Installation & Setup

This project is designed to run on a system with at least a 24GB VRAM GPU (e.g., RTX 4090) and 96GB RAM. It is recommended to use Docker or the provided .devcontainer for a reproducible environment.

Usage

Bundle Generation

To generate a MONAI bundle for a specific dataset and loss function, use:

python generate_bundle.py --data <dataset_name> --loss <loss_name>

<dataset_name>: One of:
- acdc17
- amos22
- kits23
- brats21
<loss_name>: One of:
- baseline_ce
- baseline_dice
- baseline_dice_ce
- hardl1ace_ce
- hardl1ace_dice
- hardl1ace_dice_ce
- softl1ace_ce
- softl1ace_dice
- softl1ace_dice_ce

(see bundle_templates/configs/loss/) for loss configs

Note: This repository and the associated paper focus on results for the *_dice_ce variants.

This will create a bundle directory under bundles/ with the appropriate configuration.

Bundle Naming and Hashing: The generated bundle directory will be named as:

<dataset_name>_<loss_name>_<hash>

where <hash> is an 8-character hash computed from the contents of the YAML configuration files (data, loss, and common configs). This ensures that if you change any configuration, a new unique bundle directory is created, preventing accidental overwriting of previous bundles. You can safely rename the bundle directory if desired—the hash is only for uniqueness and reproducibility.

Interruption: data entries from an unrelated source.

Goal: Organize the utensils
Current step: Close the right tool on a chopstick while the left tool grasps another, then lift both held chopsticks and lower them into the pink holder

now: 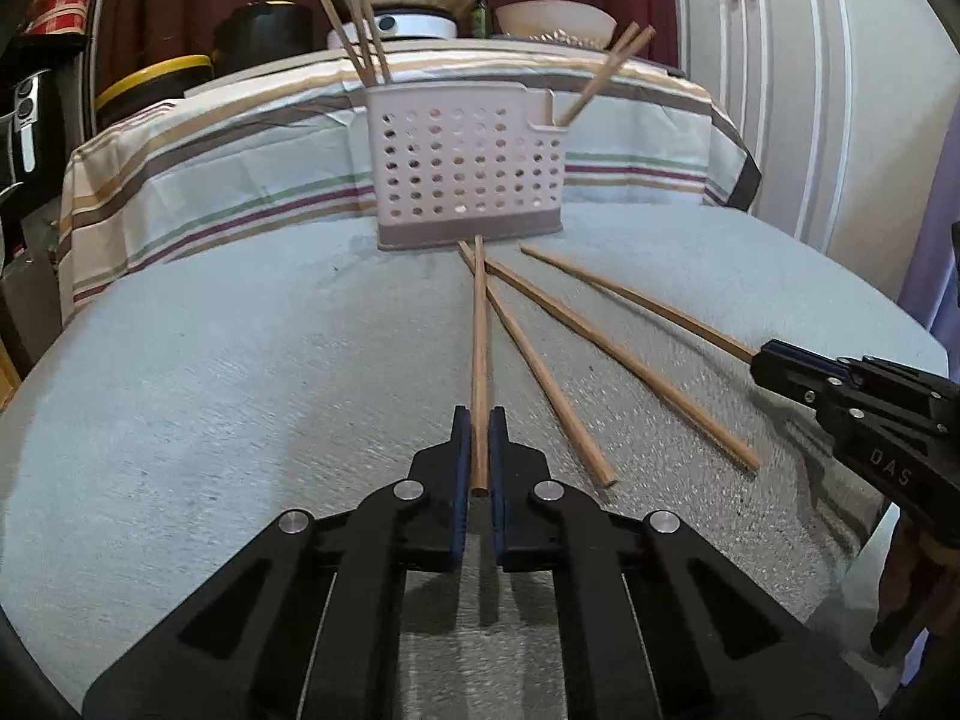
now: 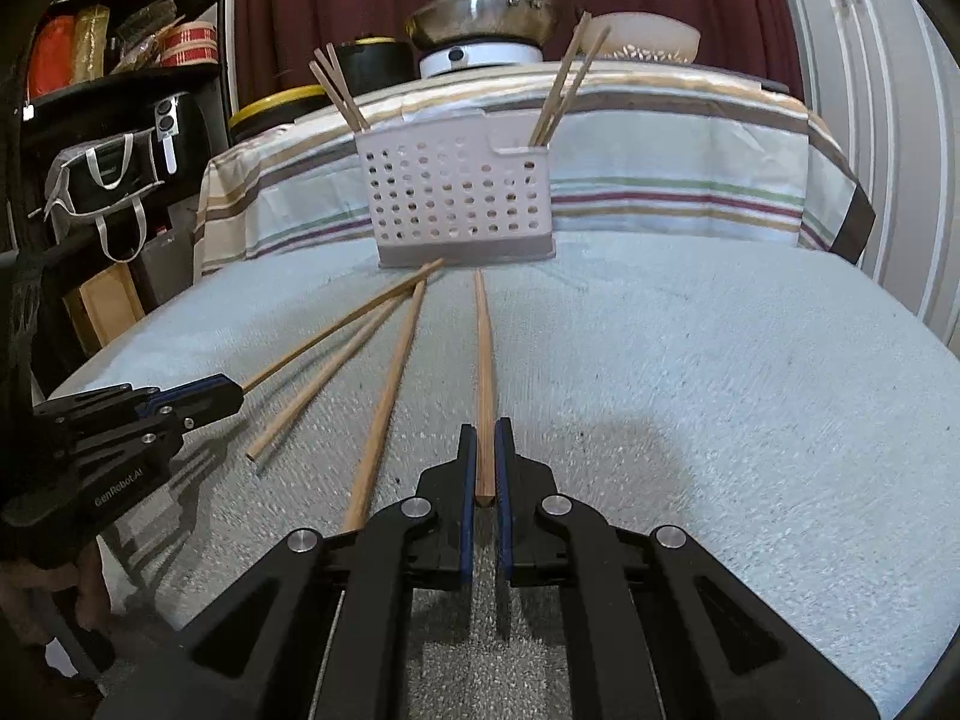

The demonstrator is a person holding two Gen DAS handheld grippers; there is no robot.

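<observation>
Slim wooden chopstick (image 1: 480, 354), clamped in left tongs (image 1: 479, 420)

The basket (image 1: 468, 168) walls hide the lower ends of the chopsticks (image 1: 360, 30) standing in it. The pan (image 2: 480, 18) handle runs off the top edge. The person's hand (image 2: 36, 588) is mostly cut off, dark, hard to make out.
</observation>
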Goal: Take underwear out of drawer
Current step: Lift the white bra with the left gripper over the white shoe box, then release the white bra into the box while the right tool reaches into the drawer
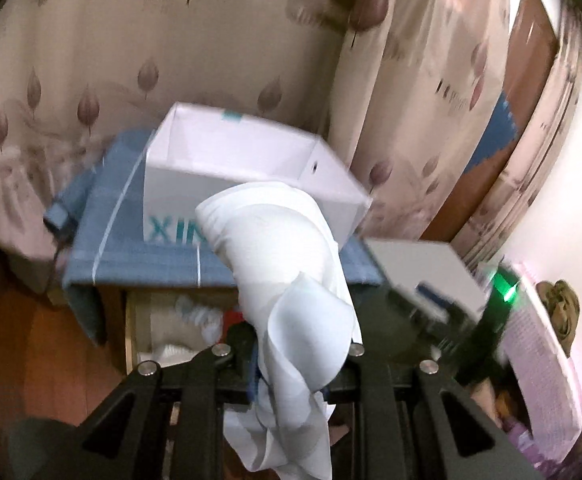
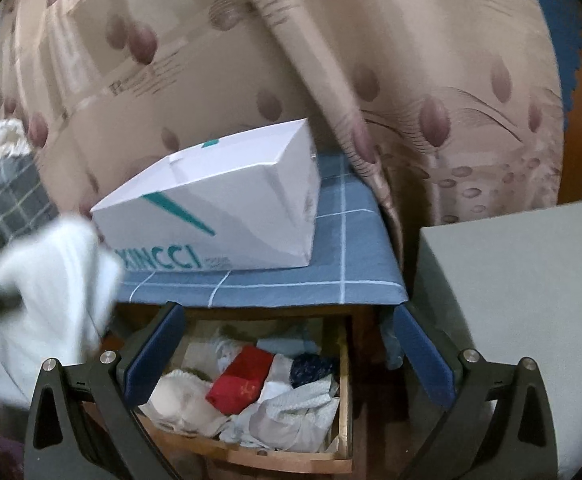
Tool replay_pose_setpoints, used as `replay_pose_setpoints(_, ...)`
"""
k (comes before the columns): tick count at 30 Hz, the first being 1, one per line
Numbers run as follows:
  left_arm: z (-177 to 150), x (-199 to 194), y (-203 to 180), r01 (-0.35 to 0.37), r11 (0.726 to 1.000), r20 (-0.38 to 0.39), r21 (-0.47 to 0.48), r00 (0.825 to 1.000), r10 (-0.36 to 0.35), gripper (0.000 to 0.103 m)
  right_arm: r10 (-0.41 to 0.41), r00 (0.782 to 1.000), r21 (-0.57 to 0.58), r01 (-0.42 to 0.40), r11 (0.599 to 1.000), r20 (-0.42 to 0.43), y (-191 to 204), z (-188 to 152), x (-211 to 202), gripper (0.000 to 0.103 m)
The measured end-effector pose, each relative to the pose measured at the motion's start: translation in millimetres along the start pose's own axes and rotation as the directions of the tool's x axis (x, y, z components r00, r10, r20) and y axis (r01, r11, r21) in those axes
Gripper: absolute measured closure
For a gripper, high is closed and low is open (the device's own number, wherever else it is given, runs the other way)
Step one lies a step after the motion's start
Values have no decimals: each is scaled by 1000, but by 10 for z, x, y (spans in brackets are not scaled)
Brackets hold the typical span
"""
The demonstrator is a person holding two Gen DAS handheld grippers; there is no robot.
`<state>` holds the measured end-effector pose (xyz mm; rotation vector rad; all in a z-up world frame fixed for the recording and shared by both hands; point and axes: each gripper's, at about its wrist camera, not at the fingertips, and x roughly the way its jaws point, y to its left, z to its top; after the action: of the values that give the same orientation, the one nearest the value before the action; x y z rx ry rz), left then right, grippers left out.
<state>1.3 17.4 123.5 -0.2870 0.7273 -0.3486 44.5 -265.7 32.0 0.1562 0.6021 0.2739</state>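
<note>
The left gripper (image 1: pixel 291 360) is clamped on a white piece of underwear (image 1: pixel 287 264), which bulges up in front of its fingers and trails loose folds down between its arms. The garment is clear of the open wooden drawer (image 2: pixel 345 368), which lies below and beyond that gripper. The main risk is a weak pinch: only a bunched edge seems caught, so a quick swing could let the cloth slide out and fall back into the drawer or onto the floor. The hanging tail could also snag the drawer front or the blue checked cloth (image 2: pixel 275 280) just ahead. The white open box (image 1: pixel 251 168), ahead of the left gripper on that cloth, is light and might be nudged by the dangling fabric. The right gripper (image 2: pixel 287 356) hangs above the drawer with its blue pads wide apart and empty; the red folded garment (image 2: pixel 241 380) lies just beneath them among other clothes.
</note>
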Motion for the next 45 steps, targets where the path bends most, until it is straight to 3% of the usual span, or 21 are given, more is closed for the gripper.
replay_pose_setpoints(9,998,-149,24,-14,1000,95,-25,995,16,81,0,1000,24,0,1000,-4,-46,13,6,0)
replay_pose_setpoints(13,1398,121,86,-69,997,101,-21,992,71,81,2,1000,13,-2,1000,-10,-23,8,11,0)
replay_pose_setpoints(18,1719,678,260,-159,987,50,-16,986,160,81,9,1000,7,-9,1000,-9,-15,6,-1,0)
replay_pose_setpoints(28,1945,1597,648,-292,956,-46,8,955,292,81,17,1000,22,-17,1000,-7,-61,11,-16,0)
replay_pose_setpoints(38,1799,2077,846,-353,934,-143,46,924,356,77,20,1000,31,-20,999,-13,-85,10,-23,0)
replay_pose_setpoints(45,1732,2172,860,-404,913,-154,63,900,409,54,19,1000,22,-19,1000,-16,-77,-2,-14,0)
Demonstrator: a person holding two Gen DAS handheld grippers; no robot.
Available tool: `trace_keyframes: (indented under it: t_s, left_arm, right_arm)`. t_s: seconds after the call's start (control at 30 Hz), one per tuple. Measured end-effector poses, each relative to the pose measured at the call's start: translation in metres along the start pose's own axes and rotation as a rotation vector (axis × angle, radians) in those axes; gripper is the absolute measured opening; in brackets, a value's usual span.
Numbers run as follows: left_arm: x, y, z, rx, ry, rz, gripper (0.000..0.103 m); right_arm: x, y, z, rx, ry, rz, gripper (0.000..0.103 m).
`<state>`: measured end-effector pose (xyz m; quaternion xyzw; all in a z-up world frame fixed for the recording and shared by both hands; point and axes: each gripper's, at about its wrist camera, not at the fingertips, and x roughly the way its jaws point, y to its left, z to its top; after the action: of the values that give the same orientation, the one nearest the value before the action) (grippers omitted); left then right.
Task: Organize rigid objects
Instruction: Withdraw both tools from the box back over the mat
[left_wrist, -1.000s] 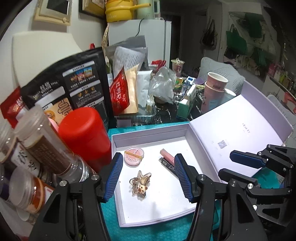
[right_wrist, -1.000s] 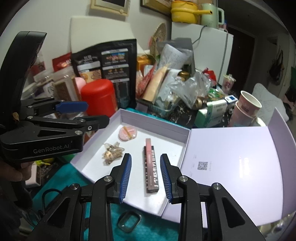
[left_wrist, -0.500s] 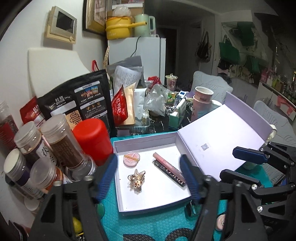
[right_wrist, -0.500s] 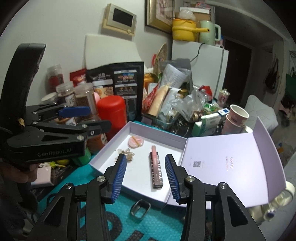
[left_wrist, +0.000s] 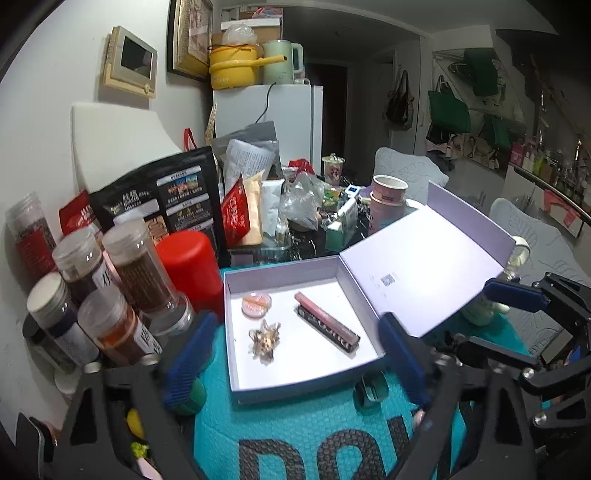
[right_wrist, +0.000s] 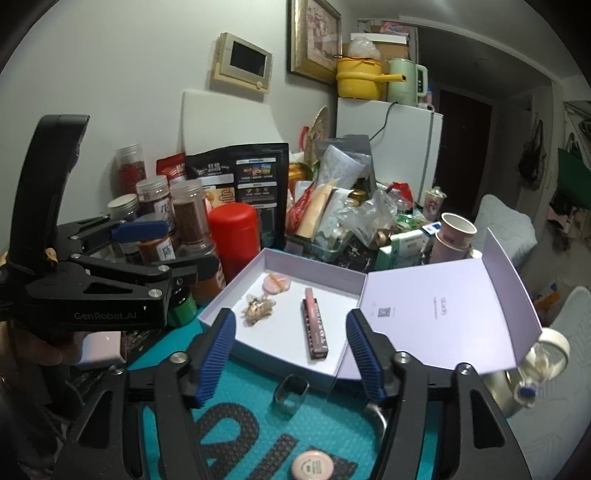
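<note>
An open white box (left_wrist: 236, 325) (right_wrist: 236, 288) lies on a teal mat, its lid (left_wrist: 424, 258) (right_wrist: 443, 295) folded out to the right. Inside are a pink round compact (left_wrist: 256, 303) (right_wrist: 276, 283), a gold star-shaped clip (left_wrist: 264, 340) (right_wrist: 257, 308) and a pink-and-black lipstick tube (left_wrist: 327, 326) (right_wrist: 316, 328). My left gripper (left_wrist: 291, 365) is open and empty, above the box's near edge. My right gripper (right_wrist: 290, 354) is open and empty, in front of the box. A metal ring (left_wrist: 371, 389) (right_wrist: 291, 395) and a pink round case (right_wrist: 312, 466) lie on the mat.
A red canister (left_wrist: 186, 266) (right_wrist: 234, 236) and several spice jars (left_wrist: 125, 266) stand left of the box. Snack bags (left_wrist: 166, 199), plastic bags and paper cups (left_wrist: 388, 199) crowd the back. A white fridge (left_wrist: 273, 122) stands behind. A mug (right_wrist: 539, 354) sits at the right.
Both grippers have pulled back and up from the box, so more of the mat shows. Both sets of jaws have opened wider.
</note>
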<state>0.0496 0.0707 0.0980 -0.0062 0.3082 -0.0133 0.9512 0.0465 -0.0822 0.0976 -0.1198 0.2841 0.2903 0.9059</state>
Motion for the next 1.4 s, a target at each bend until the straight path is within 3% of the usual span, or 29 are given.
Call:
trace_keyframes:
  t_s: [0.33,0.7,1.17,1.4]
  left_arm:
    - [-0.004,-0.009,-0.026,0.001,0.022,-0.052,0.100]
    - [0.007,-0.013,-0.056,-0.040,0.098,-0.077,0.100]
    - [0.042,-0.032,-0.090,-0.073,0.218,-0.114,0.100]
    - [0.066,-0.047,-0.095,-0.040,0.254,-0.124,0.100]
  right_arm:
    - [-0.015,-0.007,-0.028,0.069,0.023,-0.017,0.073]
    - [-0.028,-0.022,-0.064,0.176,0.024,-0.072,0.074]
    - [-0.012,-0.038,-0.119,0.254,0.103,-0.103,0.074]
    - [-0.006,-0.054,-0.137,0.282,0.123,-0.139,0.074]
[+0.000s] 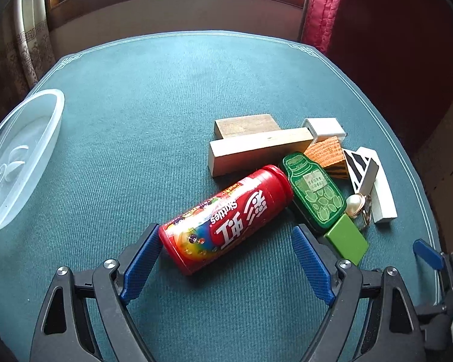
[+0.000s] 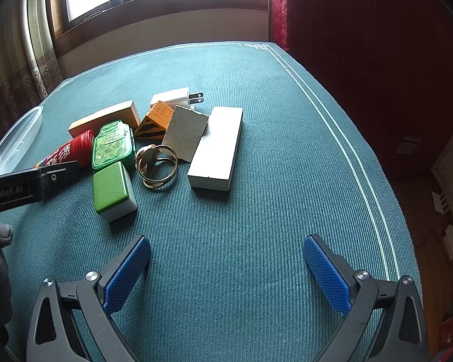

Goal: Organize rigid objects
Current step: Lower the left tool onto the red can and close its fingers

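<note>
The red candy can (image 1: 226, 220) lies on its side at lower centre, its base between the wide-open fingers of the left gripper (image 1: 225, 264); nothing is gripped yet; a closing squeeze is called for, then, probably, carriage to the clear tub (image 1: 24, 157) at left; the right gripper (image 2: 226, 271) is spread empty.

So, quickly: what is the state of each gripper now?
Left gripper: open, its fingers astride the red Skittles can, not gripping.
Right gripper: open, holding nothing.
</note>
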Available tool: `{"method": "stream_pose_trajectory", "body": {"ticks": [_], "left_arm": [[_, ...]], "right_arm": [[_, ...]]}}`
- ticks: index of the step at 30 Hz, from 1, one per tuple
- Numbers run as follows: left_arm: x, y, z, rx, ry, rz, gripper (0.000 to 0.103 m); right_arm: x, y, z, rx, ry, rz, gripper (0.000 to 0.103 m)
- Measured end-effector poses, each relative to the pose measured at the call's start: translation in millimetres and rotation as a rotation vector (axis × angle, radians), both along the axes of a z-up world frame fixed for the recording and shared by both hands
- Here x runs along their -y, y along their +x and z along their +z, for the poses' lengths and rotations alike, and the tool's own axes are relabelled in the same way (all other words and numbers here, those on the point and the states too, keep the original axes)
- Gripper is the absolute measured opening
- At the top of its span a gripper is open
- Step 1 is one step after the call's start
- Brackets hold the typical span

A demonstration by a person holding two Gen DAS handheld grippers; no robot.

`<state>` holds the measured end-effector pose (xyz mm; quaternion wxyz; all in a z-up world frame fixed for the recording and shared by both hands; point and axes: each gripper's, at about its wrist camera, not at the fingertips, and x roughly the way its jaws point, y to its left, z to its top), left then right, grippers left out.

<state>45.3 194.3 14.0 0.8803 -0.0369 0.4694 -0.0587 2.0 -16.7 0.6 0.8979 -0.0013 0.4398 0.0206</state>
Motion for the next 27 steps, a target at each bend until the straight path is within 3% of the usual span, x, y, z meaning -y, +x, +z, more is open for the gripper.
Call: {"method": "stream_pose_trajectory", "body": {"ticks": [8,15,22,27], "left_arm": [[-5,19,2,-0.016,-0.051,0.11,0.088],[2,22,10,0.002,-0.025,0.14,0.089],[-1,24,17,0.008,-0.076,0.167,0.093],[10,31,15,0.004,-0.009,0.164,0.095]], "right_arm": [[-1,0,0,0.0,0.0,-0.002,0.103],[-2,0,0,0.0,-0.001,-0.003,0.103],[-3,-1,0,0.0,-0.001,-0.003,0.103],[-2,-1,0,0.0,-0.001,-0.003,0.103]]}}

Training, Inference, and Evaluation

The main entry point for running experiments is run_monai_bundle.py:

python run_monai_bundle.py --bundle <bundle_name> --mode <mode> [--seed <seed>] [--debug]

--bundle: Name of the generated bundle directory (e.g., brats21_softl1ace_dice_ce_<hash>)
--mode: One of train, inference_pred, inference_eval
--seed: (Optional) Set random seed for reproducibility
--debug: (Optional) Enable debug mode

Example:

python run_monai_bundle.py --bundle brats21_softl1ace_dice_ce_1234abcd --mode train

Docker Usage

Docker is the recommended way to ensure a consistent and reproducible environment for training and evaluation. All Docker-related scripts are located in scripts/.

1. Build the Docker Image

Build the image using the provided script:

./scripts/docker_build.sh

This script builds the image as ${USER}/acl:latest using your user and group IDs for correct file permissions.
You can optionally push the image to a registry by uncommenting the docker push line in the script.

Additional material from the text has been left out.